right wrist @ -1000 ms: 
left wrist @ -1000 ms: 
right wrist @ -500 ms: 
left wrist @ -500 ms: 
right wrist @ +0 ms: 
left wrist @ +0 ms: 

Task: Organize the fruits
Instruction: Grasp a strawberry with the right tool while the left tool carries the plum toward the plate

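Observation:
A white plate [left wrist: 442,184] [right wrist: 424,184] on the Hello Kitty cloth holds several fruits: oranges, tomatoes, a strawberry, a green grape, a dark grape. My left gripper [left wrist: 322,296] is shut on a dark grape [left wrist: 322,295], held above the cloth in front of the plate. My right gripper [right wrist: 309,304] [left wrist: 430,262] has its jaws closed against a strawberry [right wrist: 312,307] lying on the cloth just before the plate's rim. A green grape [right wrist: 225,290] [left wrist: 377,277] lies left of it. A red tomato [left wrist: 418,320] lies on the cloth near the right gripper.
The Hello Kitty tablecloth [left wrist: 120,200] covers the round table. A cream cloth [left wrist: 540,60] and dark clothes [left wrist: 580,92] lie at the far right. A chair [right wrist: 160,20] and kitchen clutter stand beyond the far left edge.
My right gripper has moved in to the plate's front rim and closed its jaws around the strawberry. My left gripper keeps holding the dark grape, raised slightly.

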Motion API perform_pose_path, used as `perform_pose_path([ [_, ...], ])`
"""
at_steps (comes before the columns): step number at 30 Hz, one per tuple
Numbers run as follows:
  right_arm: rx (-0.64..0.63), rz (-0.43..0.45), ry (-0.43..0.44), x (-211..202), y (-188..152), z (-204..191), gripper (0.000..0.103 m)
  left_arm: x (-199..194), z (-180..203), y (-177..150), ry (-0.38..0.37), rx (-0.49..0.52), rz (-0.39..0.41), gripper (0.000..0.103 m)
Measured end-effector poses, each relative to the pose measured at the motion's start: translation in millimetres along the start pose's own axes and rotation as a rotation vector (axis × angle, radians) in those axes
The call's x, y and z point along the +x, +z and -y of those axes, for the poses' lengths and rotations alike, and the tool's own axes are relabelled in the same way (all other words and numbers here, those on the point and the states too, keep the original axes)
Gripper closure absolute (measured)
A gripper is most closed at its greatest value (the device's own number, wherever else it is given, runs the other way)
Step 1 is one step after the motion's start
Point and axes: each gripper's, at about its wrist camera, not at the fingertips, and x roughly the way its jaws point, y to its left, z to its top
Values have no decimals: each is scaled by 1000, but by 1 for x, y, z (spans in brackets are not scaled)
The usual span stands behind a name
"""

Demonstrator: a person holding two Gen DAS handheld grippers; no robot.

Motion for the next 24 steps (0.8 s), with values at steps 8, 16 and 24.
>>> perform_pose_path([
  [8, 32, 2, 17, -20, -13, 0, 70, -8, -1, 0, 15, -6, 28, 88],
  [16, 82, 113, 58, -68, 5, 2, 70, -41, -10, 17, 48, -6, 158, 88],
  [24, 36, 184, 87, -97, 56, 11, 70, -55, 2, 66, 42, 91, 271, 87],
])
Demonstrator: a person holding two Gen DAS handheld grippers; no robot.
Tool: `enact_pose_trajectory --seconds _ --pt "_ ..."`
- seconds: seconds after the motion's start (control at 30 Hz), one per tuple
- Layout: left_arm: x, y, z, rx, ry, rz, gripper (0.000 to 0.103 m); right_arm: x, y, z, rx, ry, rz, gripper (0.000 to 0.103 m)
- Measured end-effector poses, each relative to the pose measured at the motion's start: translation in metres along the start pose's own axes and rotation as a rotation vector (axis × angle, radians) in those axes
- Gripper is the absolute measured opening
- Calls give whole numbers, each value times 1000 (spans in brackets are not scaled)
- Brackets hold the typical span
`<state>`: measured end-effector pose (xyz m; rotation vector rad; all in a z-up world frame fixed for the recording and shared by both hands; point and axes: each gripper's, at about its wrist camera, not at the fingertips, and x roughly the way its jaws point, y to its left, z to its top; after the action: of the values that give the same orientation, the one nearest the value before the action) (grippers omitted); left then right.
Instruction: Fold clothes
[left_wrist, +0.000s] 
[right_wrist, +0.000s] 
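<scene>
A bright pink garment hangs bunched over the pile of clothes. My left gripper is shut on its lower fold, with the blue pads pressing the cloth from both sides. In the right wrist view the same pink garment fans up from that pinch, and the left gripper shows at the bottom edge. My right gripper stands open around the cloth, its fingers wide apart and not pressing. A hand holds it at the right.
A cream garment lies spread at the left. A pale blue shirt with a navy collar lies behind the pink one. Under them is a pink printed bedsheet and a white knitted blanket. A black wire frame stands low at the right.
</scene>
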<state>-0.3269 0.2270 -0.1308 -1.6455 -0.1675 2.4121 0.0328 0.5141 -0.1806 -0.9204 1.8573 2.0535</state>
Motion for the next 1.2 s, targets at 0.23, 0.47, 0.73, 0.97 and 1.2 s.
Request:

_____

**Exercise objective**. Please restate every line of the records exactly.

**Written answer**.
right wrist @ -1000 ms: 
left wrist @ -1000 ms: 
right wrist @ -500 ms: 
left wrist @ -500 ms: 
right wrist @ +0 ms: 
left wrist @ +0 ms: 

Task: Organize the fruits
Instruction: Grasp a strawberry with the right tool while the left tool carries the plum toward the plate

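Observation:
A white plate [left wrist: 442,184] [right wrist: 424,184] on the Hello Kitty cloth holds several fruits: oranges, tomatoes, a strawberry, a green grape, a dark grape. My left gripper [left wrist: 322,296] is shut on a dark grape [left wrist: 322,295], held above the cloth in front of the plate. My right gripper [right wrist: 309,304] [left wrist: 430,262] has its jaws closed against a strawberry [right wrist: 312,307] lying on the cloth just before the plate's rim. A green grape [right wrist: 225,290] [left wrist: 377,277] lies left of it. A red tomato [left wrist: 418,320] lies on the cloth near the right gripper.
The Hello Kitty tablecloth [left wrist: 120,200] covers the round table. A cream cloth [left wrist: 540,60] and dark clothes [left wrist: 580,92] lie at the far right. A chair [right wrist: 160,20] and kitchen clutter stand beyond the far left edge.
My right gripper has moved in to the plate's front rim and closed its jaws around the strawberry. My left gripper keeps holding the dark grape, raised slightly.
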
Motion API perform_pose_path, used as `perform_pose_path([ [_, ...], ])`
"""
at_steps (comes before the columns): step number at 30 Hz, one per tuple
Numbers run as follows:
  right_arm: rx (-0.64..0.63), rz (-0.43..0.45), ry (-0.43..0.44), x (-211..202), y (-188..152), z (-204..191), gripper (0.000..0.103 m)
  left_arm: x (-199..194), z (-180..203), y (-177..150), ry (-0.38..0.37), rx (-0.49..0.52), rz (-0.39..0.41), gripper (0.000..0.103 m)
Measured end-effector poses, each relative to the pose measured at the motion's start: translation in millimetres along the start pose's own axes and rotation as a rotation vector (axis × angle, radians) in those axes
The call's x, y and z point along the +x, +z and -y of those axes, for the poses' lengths and rotations alike, and the tool's own axes are relabelled in the same way (all other words and numbers here, those on the point and the states too, keep the original axes)
Gripper closure absolute (measured)
A gripper is most closed at its greatest value (the device's own number, wherever else it is given, runs the other way)
Step 1 is one step after the motion's start
Point and axes: each gripper's, at about its wrist camera, not at the fingertips, and x roughly the way its jaws point, y to its left, z to its top
Values have no decimals: each is scaled by 1000, but by 1 for x, y, z (spans in brackets are not scaled)
The usual span stands behind a name
"""

Demonstrator: a person holding two Gen DAS handheld grippers; no robot.

Motion for the next 24 steps (0.8 s), with values at steps 8, 16 and 24.
>>> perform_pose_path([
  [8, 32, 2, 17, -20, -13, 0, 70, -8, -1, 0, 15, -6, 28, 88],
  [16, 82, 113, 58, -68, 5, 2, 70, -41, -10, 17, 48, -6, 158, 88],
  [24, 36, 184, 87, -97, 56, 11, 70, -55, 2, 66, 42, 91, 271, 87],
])
Demonstrator: a person holding two Gen DAS handheld grippers; no robot.
Tool: `enact_pose_trajectory --seconds _ --pt "_ ..."`
- seconds: seconds after the motion's start (control at 30 Hz), one per tuple
- Layout: left_arm: x, y, z, rx, ry, rz, gripper (0.000 to 0.103 m); right_arm: x, y, z, rx, ry, rz, gripper (0.000 to 0.103 m)
- Measured end-effector poses, each relative to the pose measured at the motion's start: translation in metres along the start pose's own axes and rotation as a rotation vector (axis × angle, radians) in those axes
- Gripper is the absolute measured opening
- Calls give whole numbers, each value times 1000 (spans in brackets are not scaled)
- Brackets hold the typical span
`<state>`: measured end-effector pose (xyz m; rotation vector rad; all in a z-up world frame fixed for the recording and shared by both hands; point and axes: each gripper's, at about its wrist camera, not at the fingertips, and x roughly the way its jaws point, y to its left, z to its top; after the action: of the values that give the same orientation, the one nearest the value before the action) (grippers omitted); left then right.
Instruction: Fold clothes
[left_wrist, +0.000s] 
[right_wrist, +0.000s] 
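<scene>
A bright pink garment hangs bunched over the pile of clothes. My left gripper is shut on its lower fold, with the blue pads pressing the cloth from both sides. In the right wrist view the same pink garment fans up from that pinch, and the left gripper shows at the bottom edge. My right gripper stands open around the cloth, its fingers wide apart and not pressing. A hand holds it at the right.
A cream garment lies spread at the left. A pale blue shirt with a navy collar lies behind the pink one. Under them is a pink printed bedsheet and a white knitted blanket. A black wire frame stands low at the right.
</scene>
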<state>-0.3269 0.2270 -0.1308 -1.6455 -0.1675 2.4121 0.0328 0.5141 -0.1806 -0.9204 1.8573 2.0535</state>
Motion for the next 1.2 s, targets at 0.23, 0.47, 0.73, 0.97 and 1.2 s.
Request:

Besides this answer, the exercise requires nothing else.